REQUIREMENT: From the first line of the data below through the line holding "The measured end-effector", write out each line exactly as it stands.

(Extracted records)
[Start of Attachment]

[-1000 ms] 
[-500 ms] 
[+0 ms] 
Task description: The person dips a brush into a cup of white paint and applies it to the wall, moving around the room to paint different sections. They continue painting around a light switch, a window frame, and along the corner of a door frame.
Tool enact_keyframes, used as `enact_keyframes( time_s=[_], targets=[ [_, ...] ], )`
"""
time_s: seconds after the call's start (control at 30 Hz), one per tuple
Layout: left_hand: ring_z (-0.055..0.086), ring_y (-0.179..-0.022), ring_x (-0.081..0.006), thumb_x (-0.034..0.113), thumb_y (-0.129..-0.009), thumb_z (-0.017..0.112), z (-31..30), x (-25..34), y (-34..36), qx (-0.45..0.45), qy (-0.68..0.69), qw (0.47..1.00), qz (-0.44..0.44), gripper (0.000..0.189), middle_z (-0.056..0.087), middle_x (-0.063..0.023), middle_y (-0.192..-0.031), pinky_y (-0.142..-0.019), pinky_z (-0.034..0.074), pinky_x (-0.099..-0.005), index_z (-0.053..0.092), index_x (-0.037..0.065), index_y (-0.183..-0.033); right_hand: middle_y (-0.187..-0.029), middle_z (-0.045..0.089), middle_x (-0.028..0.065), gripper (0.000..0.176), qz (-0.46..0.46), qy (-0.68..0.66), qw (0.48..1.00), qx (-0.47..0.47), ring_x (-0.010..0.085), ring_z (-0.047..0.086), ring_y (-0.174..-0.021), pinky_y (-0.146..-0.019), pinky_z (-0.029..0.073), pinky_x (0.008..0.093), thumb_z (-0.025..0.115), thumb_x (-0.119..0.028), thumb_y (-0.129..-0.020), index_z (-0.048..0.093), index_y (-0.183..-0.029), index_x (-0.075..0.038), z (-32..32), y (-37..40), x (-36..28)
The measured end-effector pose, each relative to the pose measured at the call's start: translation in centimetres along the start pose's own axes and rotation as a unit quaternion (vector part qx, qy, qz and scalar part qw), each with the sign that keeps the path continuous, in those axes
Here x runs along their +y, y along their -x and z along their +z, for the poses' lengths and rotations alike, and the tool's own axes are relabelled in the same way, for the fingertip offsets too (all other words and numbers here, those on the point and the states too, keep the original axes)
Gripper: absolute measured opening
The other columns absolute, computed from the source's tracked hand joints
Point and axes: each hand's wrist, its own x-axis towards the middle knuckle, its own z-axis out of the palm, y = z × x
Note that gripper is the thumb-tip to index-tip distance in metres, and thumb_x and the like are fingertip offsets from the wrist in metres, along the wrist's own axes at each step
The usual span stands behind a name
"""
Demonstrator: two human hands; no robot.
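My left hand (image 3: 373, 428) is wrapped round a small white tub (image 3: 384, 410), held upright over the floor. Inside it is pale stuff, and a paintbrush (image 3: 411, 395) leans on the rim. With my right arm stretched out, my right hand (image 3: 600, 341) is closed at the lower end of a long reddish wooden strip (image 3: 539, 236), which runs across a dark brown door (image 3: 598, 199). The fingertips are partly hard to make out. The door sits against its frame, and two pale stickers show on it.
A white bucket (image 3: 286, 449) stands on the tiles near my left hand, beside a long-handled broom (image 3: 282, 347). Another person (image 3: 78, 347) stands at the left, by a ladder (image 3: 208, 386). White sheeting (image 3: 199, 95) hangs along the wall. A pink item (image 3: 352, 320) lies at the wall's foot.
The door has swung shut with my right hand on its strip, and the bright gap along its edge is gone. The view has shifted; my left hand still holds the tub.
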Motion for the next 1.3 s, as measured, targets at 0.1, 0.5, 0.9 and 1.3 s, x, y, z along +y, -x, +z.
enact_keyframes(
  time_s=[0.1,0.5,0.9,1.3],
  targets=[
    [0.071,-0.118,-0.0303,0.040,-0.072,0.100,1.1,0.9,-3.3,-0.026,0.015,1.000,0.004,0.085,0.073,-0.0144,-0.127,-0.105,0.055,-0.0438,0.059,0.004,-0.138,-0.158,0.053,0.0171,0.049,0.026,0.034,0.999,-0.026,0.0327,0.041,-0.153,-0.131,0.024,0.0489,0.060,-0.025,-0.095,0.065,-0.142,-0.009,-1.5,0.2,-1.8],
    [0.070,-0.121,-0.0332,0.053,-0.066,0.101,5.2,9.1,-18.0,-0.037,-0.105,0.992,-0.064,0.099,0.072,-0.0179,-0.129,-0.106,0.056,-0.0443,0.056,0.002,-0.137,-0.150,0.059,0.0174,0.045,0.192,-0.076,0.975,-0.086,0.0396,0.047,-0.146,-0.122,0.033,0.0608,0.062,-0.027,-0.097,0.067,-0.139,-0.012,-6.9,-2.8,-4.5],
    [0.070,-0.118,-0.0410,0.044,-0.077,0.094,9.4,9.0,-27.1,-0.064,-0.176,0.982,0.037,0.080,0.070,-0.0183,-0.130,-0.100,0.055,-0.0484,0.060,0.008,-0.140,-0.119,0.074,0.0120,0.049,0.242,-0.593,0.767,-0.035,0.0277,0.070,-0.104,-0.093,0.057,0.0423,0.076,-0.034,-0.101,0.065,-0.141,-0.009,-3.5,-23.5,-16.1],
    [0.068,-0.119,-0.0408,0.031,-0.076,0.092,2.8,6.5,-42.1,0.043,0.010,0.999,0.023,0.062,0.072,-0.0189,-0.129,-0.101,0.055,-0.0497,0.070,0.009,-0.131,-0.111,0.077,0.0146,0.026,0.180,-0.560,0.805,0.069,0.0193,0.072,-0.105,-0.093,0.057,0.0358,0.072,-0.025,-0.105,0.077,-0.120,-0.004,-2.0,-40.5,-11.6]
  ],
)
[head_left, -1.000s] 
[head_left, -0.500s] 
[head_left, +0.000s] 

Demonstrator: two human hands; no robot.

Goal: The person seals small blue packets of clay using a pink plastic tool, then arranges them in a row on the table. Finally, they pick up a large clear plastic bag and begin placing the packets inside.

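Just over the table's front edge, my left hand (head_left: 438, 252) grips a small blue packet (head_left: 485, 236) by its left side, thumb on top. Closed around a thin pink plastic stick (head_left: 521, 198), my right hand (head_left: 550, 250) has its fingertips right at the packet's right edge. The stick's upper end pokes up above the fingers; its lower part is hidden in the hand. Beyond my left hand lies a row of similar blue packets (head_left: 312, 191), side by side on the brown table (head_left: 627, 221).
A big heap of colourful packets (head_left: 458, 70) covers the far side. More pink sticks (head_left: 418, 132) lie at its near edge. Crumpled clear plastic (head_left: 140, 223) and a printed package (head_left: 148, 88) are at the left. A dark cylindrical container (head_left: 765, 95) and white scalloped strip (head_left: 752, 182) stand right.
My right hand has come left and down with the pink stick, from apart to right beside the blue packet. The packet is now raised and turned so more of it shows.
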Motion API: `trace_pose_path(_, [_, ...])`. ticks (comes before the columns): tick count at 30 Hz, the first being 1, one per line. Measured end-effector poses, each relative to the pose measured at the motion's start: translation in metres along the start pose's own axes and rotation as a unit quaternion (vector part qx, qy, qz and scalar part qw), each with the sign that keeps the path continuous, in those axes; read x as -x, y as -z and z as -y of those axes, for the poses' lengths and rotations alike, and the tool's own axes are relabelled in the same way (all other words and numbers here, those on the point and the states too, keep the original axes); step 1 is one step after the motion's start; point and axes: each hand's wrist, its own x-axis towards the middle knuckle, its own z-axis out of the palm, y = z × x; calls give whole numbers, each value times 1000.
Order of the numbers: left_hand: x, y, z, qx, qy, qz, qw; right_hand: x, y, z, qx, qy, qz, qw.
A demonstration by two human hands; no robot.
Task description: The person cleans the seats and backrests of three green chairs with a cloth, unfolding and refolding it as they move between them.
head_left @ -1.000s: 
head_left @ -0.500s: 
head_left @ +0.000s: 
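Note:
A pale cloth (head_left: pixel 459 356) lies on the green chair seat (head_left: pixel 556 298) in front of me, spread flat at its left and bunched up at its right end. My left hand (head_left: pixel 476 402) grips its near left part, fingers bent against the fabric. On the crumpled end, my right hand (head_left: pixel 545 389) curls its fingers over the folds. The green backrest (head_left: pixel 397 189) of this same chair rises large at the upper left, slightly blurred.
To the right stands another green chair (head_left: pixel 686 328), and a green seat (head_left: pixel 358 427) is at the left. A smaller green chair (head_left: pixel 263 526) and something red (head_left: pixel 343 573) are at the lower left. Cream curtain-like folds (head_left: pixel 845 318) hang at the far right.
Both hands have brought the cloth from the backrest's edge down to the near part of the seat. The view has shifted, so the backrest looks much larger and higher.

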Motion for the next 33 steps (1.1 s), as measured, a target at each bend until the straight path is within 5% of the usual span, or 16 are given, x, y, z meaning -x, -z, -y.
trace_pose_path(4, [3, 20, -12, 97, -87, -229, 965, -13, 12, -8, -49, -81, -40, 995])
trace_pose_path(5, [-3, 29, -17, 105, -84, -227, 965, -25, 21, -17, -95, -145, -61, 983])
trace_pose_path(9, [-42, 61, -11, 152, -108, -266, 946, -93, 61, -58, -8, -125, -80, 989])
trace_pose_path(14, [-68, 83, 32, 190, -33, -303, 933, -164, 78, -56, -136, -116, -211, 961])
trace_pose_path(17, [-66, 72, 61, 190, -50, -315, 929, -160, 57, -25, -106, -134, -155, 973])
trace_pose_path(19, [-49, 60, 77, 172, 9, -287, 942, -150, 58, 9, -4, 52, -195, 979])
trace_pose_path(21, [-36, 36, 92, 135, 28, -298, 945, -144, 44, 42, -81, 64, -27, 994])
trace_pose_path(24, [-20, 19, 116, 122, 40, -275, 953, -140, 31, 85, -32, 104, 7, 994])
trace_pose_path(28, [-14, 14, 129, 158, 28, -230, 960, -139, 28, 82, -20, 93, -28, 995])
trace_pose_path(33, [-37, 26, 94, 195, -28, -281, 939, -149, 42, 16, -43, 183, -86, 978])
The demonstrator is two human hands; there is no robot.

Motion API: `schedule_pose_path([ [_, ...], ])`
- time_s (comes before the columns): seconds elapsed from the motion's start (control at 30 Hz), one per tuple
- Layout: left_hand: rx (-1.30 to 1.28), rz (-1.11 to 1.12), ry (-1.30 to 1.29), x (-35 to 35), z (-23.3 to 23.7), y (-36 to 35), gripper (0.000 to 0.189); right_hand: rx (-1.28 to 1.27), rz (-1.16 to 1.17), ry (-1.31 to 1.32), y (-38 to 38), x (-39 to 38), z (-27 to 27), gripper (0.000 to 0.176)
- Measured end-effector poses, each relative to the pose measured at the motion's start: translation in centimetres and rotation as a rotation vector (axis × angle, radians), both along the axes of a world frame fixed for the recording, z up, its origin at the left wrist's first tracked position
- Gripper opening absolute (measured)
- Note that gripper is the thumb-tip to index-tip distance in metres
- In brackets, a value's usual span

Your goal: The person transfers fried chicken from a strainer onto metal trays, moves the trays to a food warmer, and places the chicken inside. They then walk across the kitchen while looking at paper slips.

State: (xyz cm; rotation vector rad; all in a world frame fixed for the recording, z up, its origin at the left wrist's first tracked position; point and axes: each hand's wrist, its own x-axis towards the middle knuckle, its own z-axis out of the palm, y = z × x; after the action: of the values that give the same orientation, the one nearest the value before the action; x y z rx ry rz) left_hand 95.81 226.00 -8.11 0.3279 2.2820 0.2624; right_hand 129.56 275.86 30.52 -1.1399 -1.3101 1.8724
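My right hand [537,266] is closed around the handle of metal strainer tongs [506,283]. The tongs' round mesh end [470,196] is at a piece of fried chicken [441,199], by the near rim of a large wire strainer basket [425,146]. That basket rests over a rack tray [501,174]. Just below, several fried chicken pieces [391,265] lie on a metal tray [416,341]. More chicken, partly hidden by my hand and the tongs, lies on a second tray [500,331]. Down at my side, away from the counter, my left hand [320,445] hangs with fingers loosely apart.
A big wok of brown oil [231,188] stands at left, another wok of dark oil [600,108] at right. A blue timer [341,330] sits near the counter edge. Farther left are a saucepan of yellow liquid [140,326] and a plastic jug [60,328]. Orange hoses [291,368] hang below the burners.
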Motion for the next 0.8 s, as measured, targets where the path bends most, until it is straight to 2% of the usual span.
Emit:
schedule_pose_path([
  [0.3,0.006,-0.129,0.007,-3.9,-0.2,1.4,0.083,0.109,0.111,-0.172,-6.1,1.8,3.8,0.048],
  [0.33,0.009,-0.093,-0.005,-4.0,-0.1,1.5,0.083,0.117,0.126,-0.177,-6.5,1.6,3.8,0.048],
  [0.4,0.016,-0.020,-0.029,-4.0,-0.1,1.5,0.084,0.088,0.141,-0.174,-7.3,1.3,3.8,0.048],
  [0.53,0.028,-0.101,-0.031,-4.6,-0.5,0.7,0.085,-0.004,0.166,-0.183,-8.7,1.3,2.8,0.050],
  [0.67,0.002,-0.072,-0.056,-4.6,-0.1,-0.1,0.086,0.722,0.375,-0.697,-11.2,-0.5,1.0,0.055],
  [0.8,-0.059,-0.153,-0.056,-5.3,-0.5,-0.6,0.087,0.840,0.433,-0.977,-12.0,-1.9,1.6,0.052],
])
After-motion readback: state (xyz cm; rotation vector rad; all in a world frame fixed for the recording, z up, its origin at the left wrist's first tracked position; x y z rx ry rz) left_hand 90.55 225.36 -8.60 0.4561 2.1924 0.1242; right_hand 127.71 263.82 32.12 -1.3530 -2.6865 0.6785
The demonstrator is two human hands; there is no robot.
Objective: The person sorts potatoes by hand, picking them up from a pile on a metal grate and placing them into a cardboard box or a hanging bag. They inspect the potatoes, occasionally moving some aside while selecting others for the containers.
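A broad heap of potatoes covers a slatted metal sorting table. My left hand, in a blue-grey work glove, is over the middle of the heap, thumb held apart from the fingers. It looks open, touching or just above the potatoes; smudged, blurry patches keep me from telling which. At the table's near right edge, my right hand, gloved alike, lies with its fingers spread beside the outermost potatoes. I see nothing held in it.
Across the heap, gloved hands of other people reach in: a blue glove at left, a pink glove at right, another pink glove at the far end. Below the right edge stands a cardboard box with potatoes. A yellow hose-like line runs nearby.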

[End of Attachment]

ANSWER:
[-1000 ms] 
[-500 ms] 
[+0 ms] 
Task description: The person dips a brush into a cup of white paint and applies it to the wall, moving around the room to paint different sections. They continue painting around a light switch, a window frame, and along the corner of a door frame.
Tool enact_keyframes, used as `enact_keyframes( time_s=[_], targets=[ [_, ...] ], )`
"""
time_s: seconds after the call's start (control at 30 Hz), one per tuple
Layout: left_hand: ring_z (-0.055..0.086), ring_y (-0.179..-0.022), ring_x (-0.081..0.006), thumb_x (-0.034..0.113), thumb_y (-0.129..-0.009), thumb_z (-0.017..0.112), z (-31..30), x (-25..34), y (-34..36), qx (-0.45..0.45), qy (-0.68..0.69), qw (0.47..1.00), qz (-0.44..0.44), gripper (0.000..0.189), middle_z (-0.056..0.087), middle_x (-0.063..0.023), middle_y (-0.192..-0.031), pinky_y (-0.142..-0.019), pinky_z (-0.034..0.074), pinky_x (-0.099..-0.005), index_z (-0.053..0.092), index_x (-0.037..0.065), index_y (-0.183..-0.033); right_hand: middle_y (-0.187..-0.029), middle_z (-0.045..0.089), middle_x (-0.028..0.065), gripper (0.000..0.176), qz (-0.46..0.46), qy (-0.68..0.66), qw (0.48..1.00), qx (-0.47..0.47), ring_x (-0.010..0.085), ring_z (-0.047..0.086), ring_y (-0.174..-0.021), pinky_y (-0.146..-0.019), pinky_z (-0.029..0.073), pinky_x (0.008..0.093), thumb_z (-0.025..0.115), thumb_x (-0.119..0.028), thumb_y (-0.129..-0.020), index_z (-0.048..0.093), index_y (-0.183..-0.029), index_x (-0.075..0.038), z (-32..32), y (-37..40), x (-36..28)
The measured end-effector pose, each relative to the pose measured at the call's start: translation in centimetres along the start pose's own axes and rotation as a unit quaternion (vector part qx, qy, qz and scalar part qw), each with the sign that keeps the path continuous, in those axes

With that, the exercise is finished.